The Chief gave her a sharp glance, then smiled and set down the stylus he had been using on a memopad during her summary.

“As Dalton has apparently explained, LLE shuns the spotlight. No need to let the firebrands know that a trillionaire is prepared to kill most of his family to get the chance to cheat on his allotment.”

“Some of the people I grew up with would say we forced him to it, that Bedford’s other crimes are a direct result of being forced into a corner by the Laws,” Livvy said. “They’d say the Law should be changed; that Bedford is entitled to all the benefits he can afford.”

“Your family?” the Chief said.

“But I never would,” Livvy said, ignoring the Chief’s query.

He leaned back in his chair, watching her.

“You know your commandments?” he finally asked.

“Yes,” she answered, dragging out the syllable.

“Thou shalt not steal, thou shalt not kill,” he continued. “Pretty clear, and most people have a moral compass that aligns closely with those. For Longevity and Enhancement Laws… there are a lot of people out there, as you know, that feel comfortable debating the Laws and discounting them, figuring they lack authority in terms of good and evil. Not so McGregor. One reason McGregor is such a good LLE detective is that he never compromises on them. He might compromise on every other thing having to do with Enforcement, but he never compromises on LLE.

“Sometimes… most of the time, I wish the damned process had never been discovered. Unfortunately, it’s not going away. If we can’t enforce the Laws, if LLE is ever revealed to be slack or corruptible, we’ll end up like most of the rest of the world – in anarchy or a brutal oligarchy,” the Chief said finally.

“For now, this case depends on the two of you. Less chance of the details getting out and less risk that your evidence will be ferreted out and ‘lost.’” That’s been my experience. It’s a bad position to be in,” he added, “but McGregor has been here more often than not.”

“Is there…” Livvy started, then stopped.

The Chief was watching her shrewdly. “A dilemna, isn’t it? A suspicious mind is a valuable asset in an LLE detective.”

Livvy stayed quiet.

The Chief gave a small smile that reminded her of her partner. “Of course, this is all exactly what I would say if I’m in Bedford’s pay and want to suppress any evidence you find.”

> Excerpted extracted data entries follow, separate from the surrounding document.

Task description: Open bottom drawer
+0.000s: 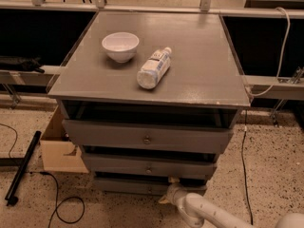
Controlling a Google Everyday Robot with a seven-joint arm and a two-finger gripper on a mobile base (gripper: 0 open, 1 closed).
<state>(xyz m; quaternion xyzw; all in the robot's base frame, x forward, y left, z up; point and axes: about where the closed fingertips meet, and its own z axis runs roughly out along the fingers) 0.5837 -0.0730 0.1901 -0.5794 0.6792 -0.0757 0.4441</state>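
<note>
The bottom drawer [126, 185] is the lowest and narrowest of three grey fronts in the cabinet, just above the floor. Its front shows only a dark gap above it, about as far out as the drawers above. My gripper [167, 190] comes in from the lower right on a white arm [209, 215]. It sits right at the drawer front, near its middle and slightly to the right. The gripper is open: one tan fingertip [173, 179] points up at the drawer's top edge and the other lies lower left. The knob is not clearly visible beside the fingers.
A white bowl [120, 46] and a plastic bottle [154, 68] lying on its side rest on the cabinet top [199, 56]. The middle drawer [148, 167] and top drawer [147, 137] stack above. A cardboard box [59, 148], a black bar [21, 167] and cables lie on the floor at left.
</note>
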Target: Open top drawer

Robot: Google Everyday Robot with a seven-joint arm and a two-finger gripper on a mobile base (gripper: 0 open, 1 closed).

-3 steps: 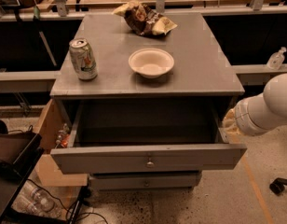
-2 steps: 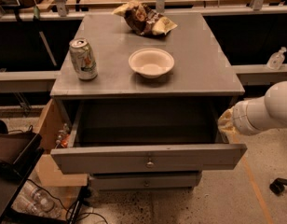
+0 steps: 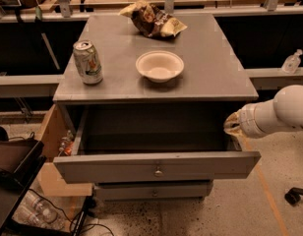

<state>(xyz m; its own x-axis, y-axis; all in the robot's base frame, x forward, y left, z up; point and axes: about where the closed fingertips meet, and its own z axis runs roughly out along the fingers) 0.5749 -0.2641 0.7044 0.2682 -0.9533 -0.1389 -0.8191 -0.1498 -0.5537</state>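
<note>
The top drawer (image 3: 156, 166) is pulled far out of the grey cabinet, its wide flat front panel facing me with a small round metal knob (image 3: 158, 171) at centre. Its deep grey box looks empty. My gripper (image 3: 232, 124) reaches in from the right on a white arm (image 3: 279, 113) and sits at the drawer's right side wall, near the cabinet's front right corner, above the panel's right end. A narrower closed drawer (image 3: 154, 191) shows just below.
On the cabinet top (image 3: 210, 68) stand a soda can (image 3: 88, 62) at the left, a white bowl (image 3: 160, 66) in the middle and a crumpled chip bag (image 3: 151, 18) at the back. A cardboard box (image 3: 52, 146) and dark bin (image 3: 14, 161) are at the left. A bottle (image 3: 291, 61) is at the right.
The arm and gripper have shifted slightly to the left and down along the drawer's right side. The drawer stays open as before.
</note>
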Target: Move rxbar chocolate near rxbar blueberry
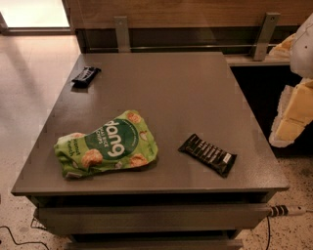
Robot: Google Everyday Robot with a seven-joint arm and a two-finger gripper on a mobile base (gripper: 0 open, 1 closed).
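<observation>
Camera view: my pincer [292, 117] hangs at the far right edge of the frame, off the desk's [176, 93] right side and above the dark gap beside it. It shows as a pale cream and white shape, partly cut off by the frame. Can't tell whether it's apart or together, and it holds nothing that I can see.

The rxbar chocolate [207, 154] lies flat on the desk near the front right corner. It's a black wrapper w/ rows of white lettering, turned diagonally so its left end sits farther back than its right end. It's apart from my pincer, which is to the right of it and farther back.

The rxbar blueberry [86, 76] lies flat at the far left corner, close to the left edge, well apart from the choc bar and diagonally across the top from it.

Btwn them, toward the front left, a green snack bag [107, 144] lies crumpled on its side, touching neither bar.

Below the desk top a drawer front [151, 217] shows, w/ a striped cable plug [279, 211] at its right end. A wood panel [171, 12] runs along the back.
</observation>
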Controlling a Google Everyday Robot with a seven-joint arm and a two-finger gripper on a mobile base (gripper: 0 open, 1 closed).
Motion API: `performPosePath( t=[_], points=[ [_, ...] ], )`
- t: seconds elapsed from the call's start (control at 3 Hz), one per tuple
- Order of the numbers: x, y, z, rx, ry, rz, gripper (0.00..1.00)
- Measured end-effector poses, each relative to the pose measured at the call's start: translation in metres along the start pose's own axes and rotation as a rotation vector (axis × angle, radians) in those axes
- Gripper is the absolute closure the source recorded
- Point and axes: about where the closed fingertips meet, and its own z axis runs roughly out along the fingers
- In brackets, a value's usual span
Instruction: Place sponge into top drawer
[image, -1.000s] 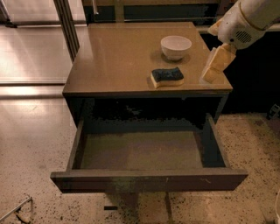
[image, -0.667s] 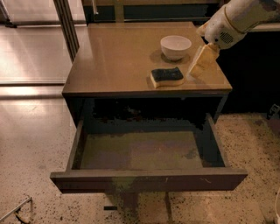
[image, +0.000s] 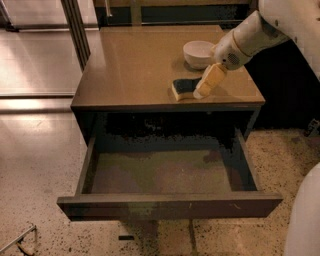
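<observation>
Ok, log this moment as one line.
phase: pre-grasp | pincer: at sponge end, over cabinet top | sponge: on cabinet top, near white bowl | top drawer: pulled open, sponge not inside

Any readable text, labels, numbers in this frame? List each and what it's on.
None can be read.
No print shows on the sponge, the bowl, the cabinet top, the open top drawer or the arm.
The gripper, at the sponge's right end on the cabinet top, shows no marking either.
</observation>
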Motion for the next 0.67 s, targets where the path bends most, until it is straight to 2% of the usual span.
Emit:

She had, in fact, been thinking something along those lines, although not exactly that. She had meant to ask the Chief if there was anyone she could rely on in Forensics. She was beginning to understand how completely alone she and Chris were, even after reporting to the Chief, and not just because of the need to keep it quiet to prevent a leak to the media. LLE itself was part of the razor’s edge. Having backup one couldn’t trust was worse than having no backup at all.

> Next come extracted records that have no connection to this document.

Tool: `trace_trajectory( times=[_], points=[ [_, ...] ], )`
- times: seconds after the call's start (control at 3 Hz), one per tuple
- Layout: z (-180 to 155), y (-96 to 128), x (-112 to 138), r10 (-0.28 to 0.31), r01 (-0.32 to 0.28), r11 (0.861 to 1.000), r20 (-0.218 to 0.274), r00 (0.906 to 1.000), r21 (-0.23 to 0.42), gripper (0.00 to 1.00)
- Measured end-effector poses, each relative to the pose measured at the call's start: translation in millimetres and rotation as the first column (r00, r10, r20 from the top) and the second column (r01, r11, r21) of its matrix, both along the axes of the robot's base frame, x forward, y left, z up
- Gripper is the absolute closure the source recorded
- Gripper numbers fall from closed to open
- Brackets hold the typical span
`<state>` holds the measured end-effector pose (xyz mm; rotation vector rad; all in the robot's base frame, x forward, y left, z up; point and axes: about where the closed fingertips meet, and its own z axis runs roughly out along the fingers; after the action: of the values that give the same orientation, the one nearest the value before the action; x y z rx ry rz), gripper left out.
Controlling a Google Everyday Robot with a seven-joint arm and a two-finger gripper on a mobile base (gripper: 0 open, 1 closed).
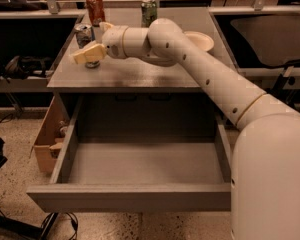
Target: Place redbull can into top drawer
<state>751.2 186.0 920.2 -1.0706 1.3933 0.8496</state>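
Note:
The redbull can (83,33), slim and silver with blue patches, stands upright near the left rear of the grey cabinet top (140,74). My gripper (89,43) has reached it from the right and is open. One cream finger (87,54) crosses in front of the can's lower half and the other finger (105,27) shows behind it. The top drawer (130,199) is pulled fully out below, and its grey interior holds nothing.
A shorter red-orange can (95,8) and a green can (149,10) stand at the back of the cabinet top. A white bowl (202,40) sits behind my arm. A cardboard box (46,141) stands on the floor left of the drawer.

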Motion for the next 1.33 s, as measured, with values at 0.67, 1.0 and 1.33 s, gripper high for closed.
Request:
trace_trajectory(
  times=[0.67, 1.0, 1.33],
  points=[
    [9.8, 44.4, 13.9, -0.004, 0.001, 0.996, 0.028, 0.9996, 0.088, 0.49],
    [10.2, 45.2, 14.0, -0.003, 0.001, 0.996, 0.028, 0.9996, 0.089, 0.72],
    [10.2, 45.3, 14.0, -0.003, 0.001, 0.996, 0.028, 0.9996, 0.089, 0.95]
  ],
)
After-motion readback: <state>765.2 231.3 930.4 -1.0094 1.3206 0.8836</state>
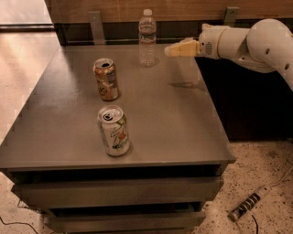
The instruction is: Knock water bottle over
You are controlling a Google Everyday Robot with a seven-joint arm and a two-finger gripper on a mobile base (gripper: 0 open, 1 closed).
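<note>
Grey flat-topped metal table [183,137] with drawer fronts below fills most of the camera view.

White, rounded robot arm [265,41] enters from the table's right side. It reaches leftward above the table's far right corner.

Speckled terrazzo floor [256,173] to the right of the table. A wood-panelled wall [183,9] runs behind the table's far edge.

White-and-green aluminium soda can [113,131], tab opened, upright near the table's front edge, left of centre.

Orange-brown aluminium soda can [106,80], also opened and upright, on the table's left half, about mid-depth.

Small clear ribbed plastic water bottle [147,39] with a white screw cap and a pale label band, standing upright near the table's far edge, about midway across. Not tipped.

Pale yellow two-finger gripper [168,50] at the arm's end, held above the table's far right part and pointing left. It sits level with the bottle's lower half and just to its right, with a gap between them and no contact. Fingers lie together as one wedge, holding nothing. Its shadow falls on the table top below.

Grey power strip [249,208] with its cable lies on the floor, off the table's front right corner.
</note>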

“Look, you trust your partner?” the Chief asked.

Livvy nodded.

“Then I guess you’re going to have to trust me. I’m going to guess he told you to give his notes to me.”

“He wanted me to leave them here with you until he can pick them up.”

“There’s nothing more you can do today. Tomorrow, I’ll talk to McGregor when he comes in and find out how it went with Mickey Bedford. You can question the gunman from the High Speed and Maas again, and find out if Forensics has discovered anything about the unlucky bastard that belongs to that finger. Looks like McGregor was right about the dog, too.”

“Go get your witness and the dog and then get back to WitSec and get some rest,” the Chief said. “And lock your door.”